• Brief: Each line of data below is to be returned exactly, leaving out any picture.

• Information shown:
++++++++++++++++++++

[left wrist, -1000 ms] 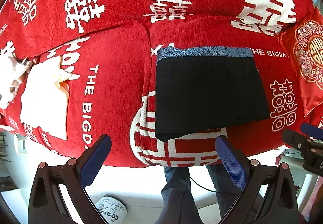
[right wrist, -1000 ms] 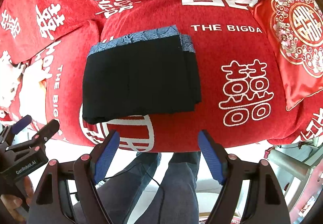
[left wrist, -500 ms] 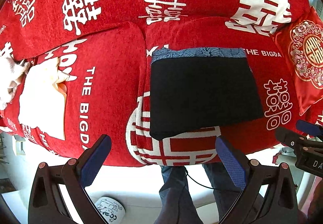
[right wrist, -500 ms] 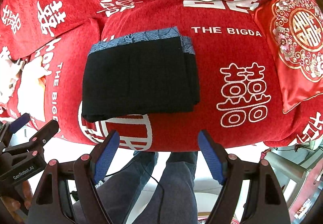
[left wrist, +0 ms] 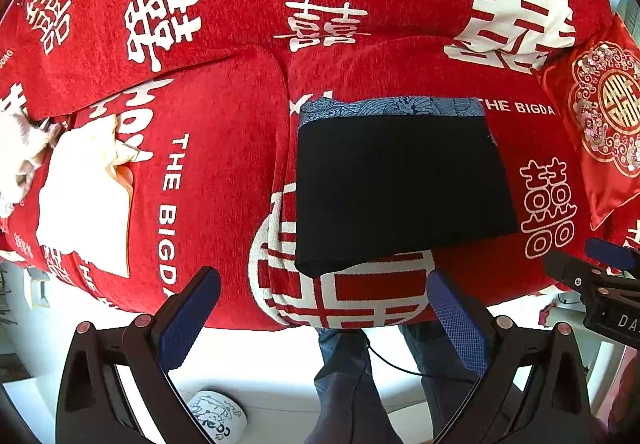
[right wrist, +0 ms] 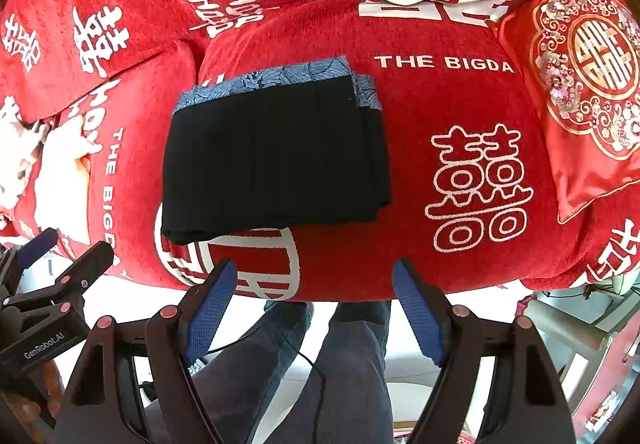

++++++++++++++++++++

• Exercise response:
[left wrist, -1000 ms] 
[right wrist, -1000 ms] 
[left wrist, -500 ms] 
[right wrist, -500 ms] 
[left wrist, +0 ms] 
[right wrist, +0 ms] 

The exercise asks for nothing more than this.